# have you ever pissed in someone drink?



## SFW (Dec 12, 2010)

i have on several occasions. An ex....after i found out guys were callin her and she was hiding it, i pissed in her soda. She drank it hungrilly after AP with no clue. I also put eyedrops into her drink...which i believe made her shit violently


and a scumbag friend who had ratted. we broke into his house while cutting school and we pissed in every bottle in the fridge. (cola, OJ, i think a pot of stew, the lemon juice etc) Then we robbed his sega and gameboy. 

Anywho, take the pole


----------



## KelJu (Dec 12, 2010)

I pissed in my English teacher's tea. I also played hockey with her ostyers before putting them on her poboy, and wiped my ass with her napkins.


----------



## IronAddict (Dec 12, 2010)

Hahaha..You vindictive S.O.B's..I never have, but that is an intriguing idea..


----------



## x~factor (Dec 12, 2010)

Why not just leave her?
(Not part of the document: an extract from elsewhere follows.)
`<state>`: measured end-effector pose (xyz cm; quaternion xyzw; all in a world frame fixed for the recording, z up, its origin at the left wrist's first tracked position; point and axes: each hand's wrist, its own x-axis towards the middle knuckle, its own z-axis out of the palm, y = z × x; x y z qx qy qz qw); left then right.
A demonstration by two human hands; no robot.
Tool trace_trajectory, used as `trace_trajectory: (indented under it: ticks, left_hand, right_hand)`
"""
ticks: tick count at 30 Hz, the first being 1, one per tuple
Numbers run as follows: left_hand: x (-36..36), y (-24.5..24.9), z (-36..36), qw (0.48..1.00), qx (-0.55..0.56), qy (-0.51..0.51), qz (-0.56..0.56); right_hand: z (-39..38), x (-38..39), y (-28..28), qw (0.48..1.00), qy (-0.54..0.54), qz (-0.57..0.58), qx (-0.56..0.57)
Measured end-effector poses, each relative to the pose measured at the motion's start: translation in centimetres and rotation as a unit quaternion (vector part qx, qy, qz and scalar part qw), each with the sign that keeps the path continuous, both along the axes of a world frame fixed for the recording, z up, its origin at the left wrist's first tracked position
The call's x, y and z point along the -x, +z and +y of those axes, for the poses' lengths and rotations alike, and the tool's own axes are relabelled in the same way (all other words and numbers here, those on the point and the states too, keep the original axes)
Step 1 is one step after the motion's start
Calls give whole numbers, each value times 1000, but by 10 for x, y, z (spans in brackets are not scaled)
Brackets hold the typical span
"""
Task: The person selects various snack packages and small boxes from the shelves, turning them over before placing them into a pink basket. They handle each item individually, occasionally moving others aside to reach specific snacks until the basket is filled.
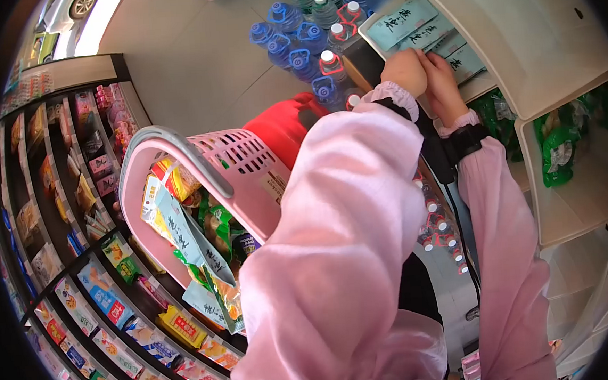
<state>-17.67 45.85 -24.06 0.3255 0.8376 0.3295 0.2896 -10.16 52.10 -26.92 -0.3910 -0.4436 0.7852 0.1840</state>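
Note:
Both hands meet at the front edge of a cream bin [373,45] holding light blue packets [402,20] with dark writing. My left hand [405,73] is curled, its back to the camera. My right hand [442,87] touches it, fingers pressed together and pointing up at the packets. What either hand grips is hidden. Below my left forearm, a pink basket [249,200] with a grey handle [197,155] holds similar light blue packets [184,228] and other colourful packages.
Shelves of packaged snacks [180,328] line the left. Bottles with blue caps [304,63] and others with red handles [331,64] stand on the floor beyond the basket. A red cloth-like item [282,125] lies behind it. Green bags [559,153] are in a lower right bin.

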Motion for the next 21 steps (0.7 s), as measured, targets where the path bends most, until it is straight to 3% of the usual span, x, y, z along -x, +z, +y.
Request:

Why act like a 12 year old?


----------



## irish_2003 (Dec 12, 2010)

man you guys are some nasty vindictive bastards.....remind me never to piss you off


----------



## lnvanry (Dec 12, 2010)

I watched a kid (13 or 14, when we were freshman in highschool) get wasted and high...well some seniors wanted to fuck with and some pissed in an empty forty and filled it up about half way.  They then brought the kid the forty and got the whole party to chant "chug chug"...the kid did it.  At the end, I shit you not he said "tastes warm and salty".

terrible...just terrible.  I remember the next week at school he asked me if he drank piss.  I didn't have the heart to tell him.  ROTFLMAO


----------



## DarkHorse (Dec 12, 2010)

lnvanry said:


> I watched a kid (13 or 14, when we were freshman in highschool) get wasted and high...well some seniors wanted to fuck with and some pissed in an empty forty and filled it up about half way. They then brought the kid the forty and got the whole party to chant "chug chug"...the kid did it. At the end, I shit you not he said "tastes warm and salty".
> 
> terrible...just terrible. I remember the next week at school he asked me if he drank piss. I didn't have the heart to tell him. ROTFLMAO


 

Holy shit. I just about pucked on my computer screen


----------



## Saney (Dec 12, 2010)

I remember making one of my ex's drink my piss straight from the fountain.. Funniest thing ever


----------



## Saney (Dec 12, 2010)

I also used to piss on my step brother's tooth brush.. And I used to wipe my dog's ass with his toothbrush to..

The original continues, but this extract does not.